(THE PROBLEM)
Range to output from the entries below: the line containing "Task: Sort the" through the line containing "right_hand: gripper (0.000". Set it down exactly, ends included, nothing else.

(DATA EXCERPTS)

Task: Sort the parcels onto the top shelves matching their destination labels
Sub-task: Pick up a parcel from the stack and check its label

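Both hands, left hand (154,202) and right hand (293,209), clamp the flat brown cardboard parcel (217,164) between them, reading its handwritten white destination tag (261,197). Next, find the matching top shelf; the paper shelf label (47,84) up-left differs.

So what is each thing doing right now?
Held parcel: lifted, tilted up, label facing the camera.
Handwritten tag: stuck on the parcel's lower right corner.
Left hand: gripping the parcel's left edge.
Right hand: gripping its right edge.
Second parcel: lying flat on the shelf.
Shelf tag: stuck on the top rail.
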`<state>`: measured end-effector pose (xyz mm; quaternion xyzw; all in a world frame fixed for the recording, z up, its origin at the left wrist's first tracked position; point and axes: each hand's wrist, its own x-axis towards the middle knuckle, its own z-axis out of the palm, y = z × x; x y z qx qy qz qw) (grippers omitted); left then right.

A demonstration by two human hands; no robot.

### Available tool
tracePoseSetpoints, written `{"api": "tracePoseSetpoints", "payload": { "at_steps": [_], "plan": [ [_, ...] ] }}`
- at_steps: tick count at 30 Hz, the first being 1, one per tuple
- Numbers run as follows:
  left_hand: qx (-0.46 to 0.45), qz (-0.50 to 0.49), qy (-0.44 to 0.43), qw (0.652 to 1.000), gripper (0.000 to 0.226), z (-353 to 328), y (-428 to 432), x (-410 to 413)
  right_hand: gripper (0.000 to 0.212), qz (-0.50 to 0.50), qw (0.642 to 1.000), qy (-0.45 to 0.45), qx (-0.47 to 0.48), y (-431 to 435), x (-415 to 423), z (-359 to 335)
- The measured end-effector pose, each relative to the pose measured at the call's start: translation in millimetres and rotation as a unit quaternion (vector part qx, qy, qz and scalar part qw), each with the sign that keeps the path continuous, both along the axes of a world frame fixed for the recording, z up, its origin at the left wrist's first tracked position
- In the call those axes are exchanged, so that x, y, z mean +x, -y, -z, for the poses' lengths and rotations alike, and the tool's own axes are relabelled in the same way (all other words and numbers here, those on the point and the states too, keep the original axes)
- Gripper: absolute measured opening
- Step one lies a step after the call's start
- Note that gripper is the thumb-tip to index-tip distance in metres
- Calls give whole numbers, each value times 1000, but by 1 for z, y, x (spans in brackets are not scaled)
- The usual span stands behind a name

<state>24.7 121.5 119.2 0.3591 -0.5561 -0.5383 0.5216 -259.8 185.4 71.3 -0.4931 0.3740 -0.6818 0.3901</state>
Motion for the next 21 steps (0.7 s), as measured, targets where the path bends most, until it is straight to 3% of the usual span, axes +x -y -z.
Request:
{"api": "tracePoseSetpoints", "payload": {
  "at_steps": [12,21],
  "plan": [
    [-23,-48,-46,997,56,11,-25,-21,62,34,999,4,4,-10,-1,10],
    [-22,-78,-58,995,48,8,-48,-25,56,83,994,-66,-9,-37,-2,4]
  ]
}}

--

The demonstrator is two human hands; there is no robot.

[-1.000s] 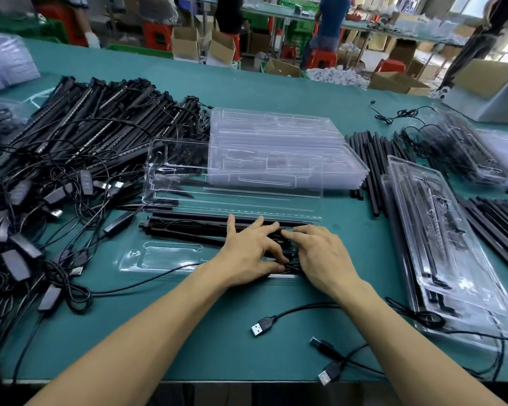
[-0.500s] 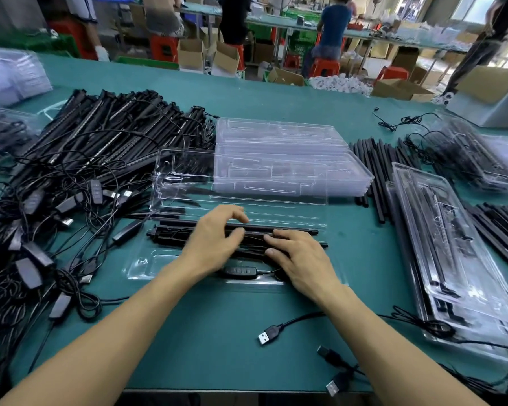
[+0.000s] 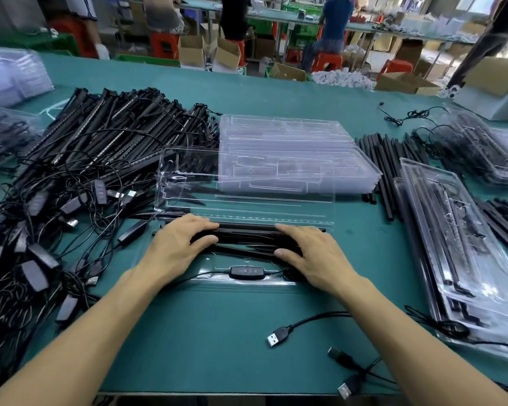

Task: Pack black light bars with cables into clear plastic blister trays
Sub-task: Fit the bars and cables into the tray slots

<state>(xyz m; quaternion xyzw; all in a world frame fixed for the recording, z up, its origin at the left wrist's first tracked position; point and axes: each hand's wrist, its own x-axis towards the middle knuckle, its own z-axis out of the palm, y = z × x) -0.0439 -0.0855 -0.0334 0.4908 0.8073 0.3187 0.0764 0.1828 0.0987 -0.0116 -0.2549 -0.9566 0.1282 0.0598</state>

(RESPONSE TO THE EXERCISE)
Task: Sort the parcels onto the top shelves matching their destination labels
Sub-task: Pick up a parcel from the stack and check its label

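Both hands, left hand (154,202) and right hand (293,209), clamp the flat brown cardboard parcel (217,164) between them, reading its handwritten white destination tag (261,197). Next, find the matching top shelf; the paper shelf label (47,84) up-left differs.

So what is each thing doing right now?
Held parcel: lifted, tilted up, label facing the camera.
Handwritten tag: stuck on the parcel's lower right corner.
Left hand: gripping the parcel's left edge.
Right hand: gripping its right edge.
Second parcel: lying flat on the shelf.
Shelf tag: stuck on the top rail.
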`<state>`: measured end-effector pose (xyz mm; quaternion xyzw; all in a world frame fixed for the recording, z up, its origin at the left wrist's first tracked position; point and axes: each hand's wrist, its own x-axis towards the middle knuckle, its own z-axis out of the palm, y = z × x; x y z qx qy qz qw) (grippers omitted); left then right.

A demonstration by two human hands; no robot.

### Available tool
tracePoseSetpoints, written `{"api": "tracePoseSetpoints", "payload": { "at_steps": [_], "plan": [ [_, ...] ] }}`
- at_steps: tick count at 30 Hz, the first being 1, one per tuple
- Numbers run as follows:
  left_hand: qx (-0.46 to 0.45), qz (-0.50 to 0.49), qy (-0.44 to 0.43), qw (0.652 to 1.000), gripper (0.000 to 0.226), z (-353 to 328), y (-428 to 432), x (-410 to 413)
  right_hand: gripper (0.000 to 0.212), qz (-0.50 to 0.50), qw (0.642 to 1.000), qy (-0.45 to 0.45), qx (-0.47 to 0.48), y (-431 to 435), x (-415 to 423), z (-359 to 335)

Nothing more belongs to the answer.